Sarah Natalia Matovu, Karen La cour, Helena Hemmingsson

Abstract

Adherence to highly active antiretroviral therapy (HAART) is essential to improving the quality of life of people living with HIV/AIDS; however, it still remains a challenge especially for young African women. The purpose of the study was to explore how young women with HIV/AIDS in Uganda experience the influence of their everyday life occupations on adherence to HAART after more than 1 year on the medication. Narratives of six participants were elicited using two semistructured interviews within a period of 1 month. Narrative analysis was used to develop themes reflecting the participants' stories of coping with everyday activities. The participants described their adherence to HAART in relation to everyday life occupations as a "tug of war", which describes the struggles they had taking medication because they were afraid of being discriminated by peers and the general society. They also expressed fear of not being included in many activities if people knew they have HIV/AIDS because there are many beliefs associated with the illness especially for young women in which they are branded promiscuous. However, in the Ugandan culture, women are considered to be home makers, which restricted their activities mostly around domestic work making it hard for them to prioritize their medication, and when they young women prioritized, it was all about fun activities that seemed to consume much time, hence contributing to the poor adherence.
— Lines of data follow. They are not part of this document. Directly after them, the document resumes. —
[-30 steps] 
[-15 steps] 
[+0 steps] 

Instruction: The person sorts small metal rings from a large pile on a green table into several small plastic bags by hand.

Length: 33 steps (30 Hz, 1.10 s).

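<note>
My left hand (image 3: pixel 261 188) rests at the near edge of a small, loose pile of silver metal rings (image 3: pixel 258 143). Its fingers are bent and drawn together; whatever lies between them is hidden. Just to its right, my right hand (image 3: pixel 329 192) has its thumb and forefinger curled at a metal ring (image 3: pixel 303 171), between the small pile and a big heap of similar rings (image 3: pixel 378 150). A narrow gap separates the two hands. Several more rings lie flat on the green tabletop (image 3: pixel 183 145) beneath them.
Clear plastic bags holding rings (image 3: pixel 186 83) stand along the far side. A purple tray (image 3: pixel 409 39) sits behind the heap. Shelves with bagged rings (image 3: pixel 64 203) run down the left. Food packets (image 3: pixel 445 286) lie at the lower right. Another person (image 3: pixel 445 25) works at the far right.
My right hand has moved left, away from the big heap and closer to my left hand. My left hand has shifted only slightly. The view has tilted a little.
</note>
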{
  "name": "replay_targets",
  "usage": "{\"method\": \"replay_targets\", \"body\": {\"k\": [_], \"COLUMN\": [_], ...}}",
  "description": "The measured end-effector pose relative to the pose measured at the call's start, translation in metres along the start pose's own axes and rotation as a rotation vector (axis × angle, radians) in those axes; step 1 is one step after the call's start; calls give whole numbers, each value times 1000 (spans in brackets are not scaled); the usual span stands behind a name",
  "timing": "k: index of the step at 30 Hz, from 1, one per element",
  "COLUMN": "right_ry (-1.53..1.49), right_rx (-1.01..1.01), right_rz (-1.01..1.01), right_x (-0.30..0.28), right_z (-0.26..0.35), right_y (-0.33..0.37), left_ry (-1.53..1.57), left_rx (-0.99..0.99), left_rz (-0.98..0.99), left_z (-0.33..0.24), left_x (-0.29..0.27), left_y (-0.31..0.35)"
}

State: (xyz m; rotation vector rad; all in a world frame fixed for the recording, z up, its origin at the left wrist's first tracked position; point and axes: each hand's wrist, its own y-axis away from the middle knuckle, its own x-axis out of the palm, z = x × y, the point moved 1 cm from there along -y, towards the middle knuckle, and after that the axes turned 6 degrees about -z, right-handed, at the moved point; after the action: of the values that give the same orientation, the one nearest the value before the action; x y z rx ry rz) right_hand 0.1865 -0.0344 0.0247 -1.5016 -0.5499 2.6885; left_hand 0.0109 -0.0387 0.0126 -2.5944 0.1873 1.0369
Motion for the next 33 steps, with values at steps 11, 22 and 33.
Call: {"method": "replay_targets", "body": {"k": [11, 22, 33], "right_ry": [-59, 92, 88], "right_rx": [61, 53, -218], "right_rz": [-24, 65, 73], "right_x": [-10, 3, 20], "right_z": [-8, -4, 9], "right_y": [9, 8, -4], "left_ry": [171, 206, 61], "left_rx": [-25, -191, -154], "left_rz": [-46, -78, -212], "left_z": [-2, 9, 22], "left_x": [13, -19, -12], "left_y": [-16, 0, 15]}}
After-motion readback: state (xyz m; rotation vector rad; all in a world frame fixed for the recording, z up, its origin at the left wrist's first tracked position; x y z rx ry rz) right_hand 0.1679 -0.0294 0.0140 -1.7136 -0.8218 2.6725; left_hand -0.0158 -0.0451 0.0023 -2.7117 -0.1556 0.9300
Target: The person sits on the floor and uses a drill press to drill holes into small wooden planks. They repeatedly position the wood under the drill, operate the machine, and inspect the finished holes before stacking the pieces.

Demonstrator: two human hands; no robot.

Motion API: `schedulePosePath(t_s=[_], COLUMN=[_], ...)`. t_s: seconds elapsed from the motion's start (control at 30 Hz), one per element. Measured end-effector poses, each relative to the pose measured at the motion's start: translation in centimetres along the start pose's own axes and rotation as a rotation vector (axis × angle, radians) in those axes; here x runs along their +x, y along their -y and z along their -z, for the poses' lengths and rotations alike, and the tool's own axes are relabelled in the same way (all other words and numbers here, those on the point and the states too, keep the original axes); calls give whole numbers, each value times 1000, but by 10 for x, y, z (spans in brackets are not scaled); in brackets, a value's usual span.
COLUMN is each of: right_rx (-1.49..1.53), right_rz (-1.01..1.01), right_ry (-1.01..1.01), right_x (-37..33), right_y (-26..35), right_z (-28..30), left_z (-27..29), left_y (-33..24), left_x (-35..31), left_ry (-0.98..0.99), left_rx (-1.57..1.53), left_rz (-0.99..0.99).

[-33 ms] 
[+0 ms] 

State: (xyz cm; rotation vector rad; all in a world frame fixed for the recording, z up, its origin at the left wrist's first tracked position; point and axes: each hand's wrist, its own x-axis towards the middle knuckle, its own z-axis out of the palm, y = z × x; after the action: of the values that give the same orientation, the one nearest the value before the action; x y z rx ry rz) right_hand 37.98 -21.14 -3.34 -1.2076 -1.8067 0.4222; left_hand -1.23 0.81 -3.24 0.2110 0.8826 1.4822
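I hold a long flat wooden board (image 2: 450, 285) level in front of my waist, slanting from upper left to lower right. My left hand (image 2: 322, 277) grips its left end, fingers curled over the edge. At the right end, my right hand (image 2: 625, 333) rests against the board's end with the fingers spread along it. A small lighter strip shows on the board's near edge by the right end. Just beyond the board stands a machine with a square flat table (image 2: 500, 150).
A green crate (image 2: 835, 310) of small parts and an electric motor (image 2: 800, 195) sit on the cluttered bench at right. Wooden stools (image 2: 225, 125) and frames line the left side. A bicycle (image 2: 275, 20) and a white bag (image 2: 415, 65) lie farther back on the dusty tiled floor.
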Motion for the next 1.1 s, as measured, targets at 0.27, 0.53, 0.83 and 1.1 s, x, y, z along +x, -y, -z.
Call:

It is therefore important to assess the everyday occupations of young women before they start taking medication, so that HAART is scheduled in accordance with their everyday life occupation to reduce poor adherence. The implications of the study on practice is that it will enable occupational therapists working with persons with HIV/AIDS develop age-specific activities taking into consideration HAART as an everyday life activity rather than one that needs to be incorporated into their already existing activities, hence improving their adherence and reducing on stigma associated to the medication.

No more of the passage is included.